* **Required action**:
Exactly and only the lines from the one with "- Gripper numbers" through the end of the listing are to be transcribed, both ends included.

Start of Working data

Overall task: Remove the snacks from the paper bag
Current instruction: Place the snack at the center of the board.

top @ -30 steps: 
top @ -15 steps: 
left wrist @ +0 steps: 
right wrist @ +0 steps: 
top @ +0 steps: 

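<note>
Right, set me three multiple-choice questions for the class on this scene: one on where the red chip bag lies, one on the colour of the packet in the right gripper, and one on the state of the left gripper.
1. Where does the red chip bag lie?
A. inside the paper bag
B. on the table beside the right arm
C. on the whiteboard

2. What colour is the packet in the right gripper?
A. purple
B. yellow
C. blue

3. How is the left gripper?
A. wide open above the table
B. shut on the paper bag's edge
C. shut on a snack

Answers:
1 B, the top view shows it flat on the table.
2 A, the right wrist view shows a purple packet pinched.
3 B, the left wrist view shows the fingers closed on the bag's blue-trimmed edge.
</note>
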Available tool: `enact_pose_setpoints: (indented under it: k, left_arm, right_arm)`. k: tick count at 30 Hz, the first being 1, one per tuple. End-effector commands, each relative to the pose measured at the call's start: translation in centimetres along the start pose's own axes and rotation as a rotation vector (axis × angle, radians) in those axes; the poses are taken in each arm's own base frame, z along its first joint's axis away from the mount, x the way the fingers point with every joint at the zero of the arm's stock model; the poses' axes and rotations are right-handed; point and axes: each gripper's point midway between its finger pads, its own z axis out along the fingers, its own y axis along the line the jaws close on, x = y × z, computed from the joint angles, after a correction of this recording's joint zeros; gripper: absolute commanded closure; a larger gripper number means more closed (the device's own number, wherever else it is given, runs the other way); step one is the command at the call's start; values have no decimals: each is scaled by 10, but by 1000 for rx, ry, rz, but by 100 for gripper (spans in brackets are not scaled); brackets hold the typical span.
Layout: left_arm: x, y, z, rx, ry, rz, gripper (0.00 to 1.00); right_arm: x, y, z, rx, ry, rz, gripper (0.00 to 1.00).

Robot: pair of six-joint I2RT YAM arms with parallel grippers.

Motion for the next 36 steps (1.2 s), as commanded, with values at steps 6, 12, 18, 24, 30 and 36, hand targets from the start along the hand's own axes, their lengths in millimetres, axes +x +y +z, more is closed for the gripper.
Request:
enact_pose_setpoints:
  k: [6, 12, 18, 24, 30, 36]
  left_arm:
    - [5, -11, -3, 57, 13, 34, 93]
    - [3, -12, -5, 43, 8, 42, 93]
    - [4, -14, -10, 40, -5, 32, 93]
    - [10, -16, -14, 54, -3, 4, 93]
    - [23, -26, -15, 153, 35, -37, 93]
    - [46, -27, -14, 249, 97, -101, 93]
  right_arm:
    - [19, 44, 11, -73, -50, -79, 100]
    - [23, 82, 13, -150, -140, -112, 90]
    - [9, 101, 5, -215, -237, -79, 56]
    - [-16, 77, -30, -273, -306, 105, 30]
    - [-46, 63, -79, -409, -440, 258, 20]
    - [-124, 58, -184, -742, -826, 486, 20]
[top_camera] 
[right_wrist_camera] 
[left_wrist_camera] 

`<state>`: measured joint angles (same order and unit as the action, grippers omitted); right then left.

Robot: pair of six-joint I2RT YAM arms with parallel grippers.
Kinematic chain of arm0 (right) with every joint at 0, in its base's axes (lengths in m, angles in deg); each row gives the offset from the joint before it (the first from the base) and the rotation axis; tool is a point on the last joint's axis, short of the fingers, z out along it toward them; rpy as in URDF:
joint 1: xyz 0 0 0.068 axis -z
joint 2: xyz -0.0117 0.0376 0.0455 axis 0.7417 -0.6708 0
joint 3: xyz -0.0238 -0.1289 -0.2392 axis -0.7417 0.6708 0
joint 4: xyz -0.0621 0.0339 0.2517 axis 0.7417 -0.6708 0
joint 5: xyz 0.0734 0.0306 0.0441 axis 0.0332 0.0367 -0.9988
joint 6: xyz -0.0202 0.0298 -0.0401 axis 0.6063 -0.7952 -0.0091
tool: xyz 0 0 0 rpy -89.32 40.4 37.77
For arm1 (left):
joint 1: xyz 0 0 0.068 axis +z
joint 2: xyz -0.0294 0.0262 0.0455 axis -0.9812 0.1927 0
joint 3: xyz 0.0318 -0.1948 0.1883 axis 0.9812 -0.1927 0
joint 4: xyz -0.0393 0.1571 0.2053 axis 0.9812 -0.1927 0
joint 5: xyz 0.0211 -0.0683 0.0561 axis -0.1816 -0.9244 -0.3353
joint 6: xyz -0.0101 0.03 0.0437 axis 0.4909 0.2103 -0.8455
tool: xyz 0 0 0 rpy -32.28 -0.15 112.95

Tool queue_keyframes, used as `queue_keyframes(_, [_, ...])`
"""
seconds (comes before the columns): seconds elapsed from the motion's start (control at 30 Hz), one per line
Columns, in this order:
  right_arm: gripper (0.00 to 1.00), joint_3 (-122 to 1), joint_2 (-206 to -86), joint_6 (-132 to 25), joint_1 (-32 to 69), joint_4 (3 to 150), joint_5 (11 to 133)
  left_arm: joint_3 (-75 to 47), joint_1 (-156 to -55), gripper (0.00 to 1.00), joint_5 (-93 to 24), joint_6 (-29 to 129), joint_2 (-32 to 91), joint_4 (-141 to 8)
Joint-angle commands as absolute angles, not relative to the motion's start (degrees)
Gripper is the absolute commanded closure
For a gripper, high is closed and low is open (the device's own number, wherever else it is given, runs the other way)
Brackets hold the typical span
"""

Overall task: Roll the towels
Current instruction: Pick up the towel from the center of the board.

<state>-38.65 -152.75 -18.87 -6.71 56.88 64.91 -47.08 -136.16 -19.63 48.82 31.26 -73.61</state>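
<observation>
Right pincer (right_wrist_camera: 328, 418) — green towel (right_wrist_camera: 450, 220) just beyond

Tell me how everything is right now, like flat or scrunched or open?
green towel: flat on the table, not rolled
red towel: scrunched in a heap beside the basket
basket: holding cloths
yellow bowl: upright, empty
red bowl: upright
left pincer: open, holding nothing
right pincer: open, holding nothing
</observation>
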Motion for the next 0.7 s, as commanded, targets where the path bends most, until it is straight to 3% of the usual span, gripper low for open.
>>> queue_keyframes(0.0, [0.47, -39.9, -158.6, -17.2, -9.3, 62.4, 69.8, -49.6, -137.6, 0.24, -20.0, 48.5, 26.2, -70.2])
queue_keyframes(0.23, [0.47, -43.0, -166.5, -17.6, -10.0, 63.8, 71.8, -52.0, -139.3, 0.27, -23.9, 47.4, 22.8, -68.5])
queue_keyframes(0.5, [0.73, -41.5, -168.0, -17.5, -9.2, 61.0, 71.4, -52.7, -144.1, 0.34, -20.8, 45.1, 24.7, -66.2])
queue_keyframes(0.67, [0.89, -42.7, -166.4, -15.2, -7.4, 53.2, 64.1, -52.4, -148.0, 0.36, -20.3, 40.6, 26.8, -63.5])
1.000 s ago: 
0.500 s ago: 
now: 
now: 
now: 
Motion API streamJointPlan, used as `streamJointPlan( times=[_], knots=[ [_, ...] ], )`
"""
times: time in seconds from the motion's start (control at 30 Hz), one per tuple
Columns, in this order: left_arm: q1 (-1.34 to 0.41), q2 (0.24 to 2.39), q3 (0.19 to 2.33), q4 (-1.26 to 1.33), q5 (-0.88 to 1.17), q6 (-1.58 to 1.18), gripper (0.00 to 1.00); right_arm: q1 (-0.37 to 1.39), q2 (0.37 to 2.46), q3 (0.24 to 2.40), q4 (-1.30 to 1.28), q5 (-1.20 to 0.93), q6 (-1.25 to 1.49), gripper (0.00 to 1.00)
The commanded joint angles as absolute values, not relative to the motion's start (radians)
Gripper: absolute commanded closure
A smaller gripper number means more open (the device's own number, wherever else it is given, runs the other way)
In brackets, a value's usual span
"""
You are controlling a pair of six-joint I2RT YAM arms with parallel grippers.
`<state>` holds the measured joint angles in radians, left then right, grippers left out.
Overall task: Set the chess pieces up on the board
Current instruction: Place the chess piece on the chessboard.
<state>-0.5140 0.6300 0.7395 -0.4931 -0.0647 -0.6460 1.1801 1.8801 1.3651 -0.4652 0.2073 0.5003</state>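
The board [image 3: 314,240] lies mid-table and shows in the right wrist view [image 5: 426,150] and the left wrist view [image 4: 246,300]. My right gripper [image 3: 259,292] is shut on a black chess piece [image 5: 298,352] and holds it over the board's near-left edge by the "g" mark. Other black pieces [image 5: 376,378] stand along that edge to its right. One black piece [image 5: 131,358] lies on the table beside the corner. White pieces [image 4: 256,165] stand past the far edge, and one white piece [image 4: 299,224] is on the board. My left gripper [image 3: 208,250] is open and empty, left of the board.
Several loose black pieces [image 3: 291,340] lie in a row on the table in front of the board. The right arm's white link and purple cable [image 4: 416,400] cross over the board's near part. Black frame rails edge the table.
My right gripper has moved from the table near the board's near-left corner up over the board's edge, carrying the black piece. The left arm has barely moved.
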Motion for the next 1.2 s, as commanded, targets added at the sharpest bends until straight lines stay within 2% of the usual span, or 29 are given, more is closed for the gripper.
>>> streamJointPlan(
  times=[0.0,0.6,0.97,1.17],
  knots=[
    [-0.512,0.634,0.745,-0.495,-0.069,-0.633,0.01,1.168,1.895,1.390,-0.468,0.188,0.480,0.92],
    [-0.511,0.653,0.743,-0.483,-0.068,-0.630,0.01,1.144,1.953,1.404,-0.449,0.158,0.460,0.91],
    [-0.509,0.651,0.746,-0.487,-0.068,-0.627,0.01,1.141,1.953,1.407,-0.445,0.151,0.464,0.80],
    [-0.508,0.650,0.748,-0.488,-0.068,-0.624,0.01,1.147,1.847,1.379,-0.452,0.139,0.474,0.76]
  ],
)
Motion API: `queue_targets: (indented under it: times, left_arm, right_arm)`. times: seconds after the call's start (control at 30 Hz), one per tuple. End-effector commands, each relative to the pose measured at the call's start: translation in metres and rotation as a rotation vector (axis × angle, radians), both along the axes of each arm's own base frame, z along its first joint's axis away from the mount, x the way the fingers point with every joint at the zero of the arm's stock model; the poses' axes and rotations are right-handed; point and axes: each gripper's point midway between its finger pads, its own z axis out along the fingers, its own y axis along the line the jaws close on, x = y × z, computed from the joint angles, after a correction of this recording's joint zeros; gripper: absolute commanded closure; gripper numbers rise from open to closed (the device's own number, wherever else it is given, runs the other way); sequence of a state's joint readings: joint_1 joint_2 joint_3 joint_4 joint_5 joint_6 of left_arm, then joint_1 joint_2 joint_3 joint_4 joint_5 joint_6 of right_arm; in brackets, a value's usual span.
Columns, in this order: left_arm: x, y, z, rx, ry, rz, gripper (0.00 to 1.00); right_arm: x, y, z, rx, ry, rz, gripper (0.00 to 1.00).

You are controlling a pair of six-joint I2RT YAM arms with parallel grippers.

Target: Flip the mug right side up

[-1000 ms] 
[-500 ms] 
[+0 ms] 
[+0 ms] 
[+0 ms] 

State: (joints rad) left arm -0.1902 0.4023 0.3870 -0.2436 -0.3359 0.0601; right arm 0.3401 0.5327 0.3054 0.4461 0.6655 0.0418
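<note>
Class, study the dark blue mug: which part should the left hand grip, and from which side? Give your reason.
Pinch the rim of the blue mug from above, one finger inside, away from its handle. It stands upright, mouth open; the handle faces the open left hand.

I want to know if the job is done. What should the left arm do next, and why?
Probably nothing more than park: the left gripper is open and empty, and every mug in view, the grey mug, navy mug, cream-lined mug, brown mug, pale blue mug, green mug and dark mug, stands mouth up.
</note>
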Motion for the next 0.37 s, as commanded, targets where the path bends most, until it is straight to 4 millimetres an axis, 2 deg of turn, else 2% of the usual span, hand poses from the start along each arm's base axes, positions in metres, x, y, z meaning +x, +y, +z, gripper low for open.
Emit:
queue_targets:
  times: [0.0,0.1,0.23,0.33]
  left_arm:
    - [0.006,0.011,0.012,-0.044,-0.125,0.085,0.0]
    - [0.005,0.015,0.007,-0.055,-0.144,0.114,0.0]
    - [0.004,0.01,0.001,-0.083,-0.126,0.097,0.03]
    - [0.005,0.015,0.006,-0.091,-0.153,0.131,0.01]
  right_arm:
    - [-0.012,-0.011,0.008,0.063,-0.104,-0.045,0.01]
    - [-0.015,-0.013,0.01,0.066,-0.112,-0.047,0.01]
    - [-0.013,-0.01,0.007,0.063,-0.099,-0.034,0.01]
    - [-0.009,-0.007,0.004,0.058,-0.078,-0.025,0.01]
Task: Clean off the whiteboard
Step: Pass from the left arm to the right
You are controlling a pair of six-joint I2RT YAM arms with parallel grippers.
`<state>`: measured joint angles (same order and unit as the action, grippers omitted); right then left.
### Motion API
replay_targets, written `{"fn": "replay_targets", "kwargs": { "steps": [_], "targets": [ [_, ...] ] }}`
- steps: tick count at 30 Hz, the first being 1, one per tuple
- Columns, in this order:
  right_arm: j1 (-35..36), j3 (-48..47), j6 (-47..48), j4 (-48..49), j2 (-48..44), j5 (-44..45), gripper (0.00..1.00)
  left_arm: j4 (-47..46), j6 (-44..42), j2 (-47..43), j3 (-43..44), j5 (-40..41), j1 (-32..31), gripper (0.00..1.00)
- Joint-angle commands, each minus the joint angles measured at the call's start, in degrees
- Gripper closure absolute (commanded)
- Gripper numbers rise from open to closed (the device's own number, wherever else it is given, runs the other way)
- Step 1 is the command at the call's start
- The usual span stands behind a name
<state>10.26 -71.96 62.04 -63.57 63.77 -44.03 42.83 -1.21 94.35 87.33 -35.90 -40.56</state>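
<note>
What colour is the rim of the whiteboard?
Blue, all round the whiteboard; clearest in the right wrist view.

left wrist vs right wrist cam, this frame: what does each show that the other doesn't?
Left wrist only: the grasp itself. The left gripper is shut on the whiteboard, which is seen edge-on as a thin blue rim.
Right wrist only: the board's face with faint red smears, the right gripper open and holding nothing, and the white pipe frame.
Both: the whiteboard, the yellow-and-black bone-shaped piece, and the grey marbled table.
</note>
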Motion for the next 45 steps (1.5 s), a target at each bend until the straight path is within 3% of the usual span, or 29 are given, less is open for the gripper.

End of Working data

* **Exercise answer**:
- Gripper numbers rise from open to closed (the device's own number, wherever else it is given, runs the other way)
- Step 1 is the command at the call's start
- The usual span stands behind a name
<state>10.26 -71.96 62.04 -63.57 63.77 -44.03 42.83 -1.21 94.35 87.33 -35.90 -40.56</state>
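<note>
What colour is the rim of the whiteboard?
Blue, all round the whiteboard; clearest in the right wrist view.

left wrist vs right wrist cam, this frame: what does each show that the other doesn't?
Left wrist only: the grasp itself. The left gripper is shut on the whiteboard, which is seen edge-on as a thin blue rim.
Right wrist only: the board's face with faint red smears, the right gripper open and holding nothing, and the white pipe frame.
Both: the whiteboard, the yellow-and-black bone-shaped piece, and the grey marbled table.
</note>
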Motion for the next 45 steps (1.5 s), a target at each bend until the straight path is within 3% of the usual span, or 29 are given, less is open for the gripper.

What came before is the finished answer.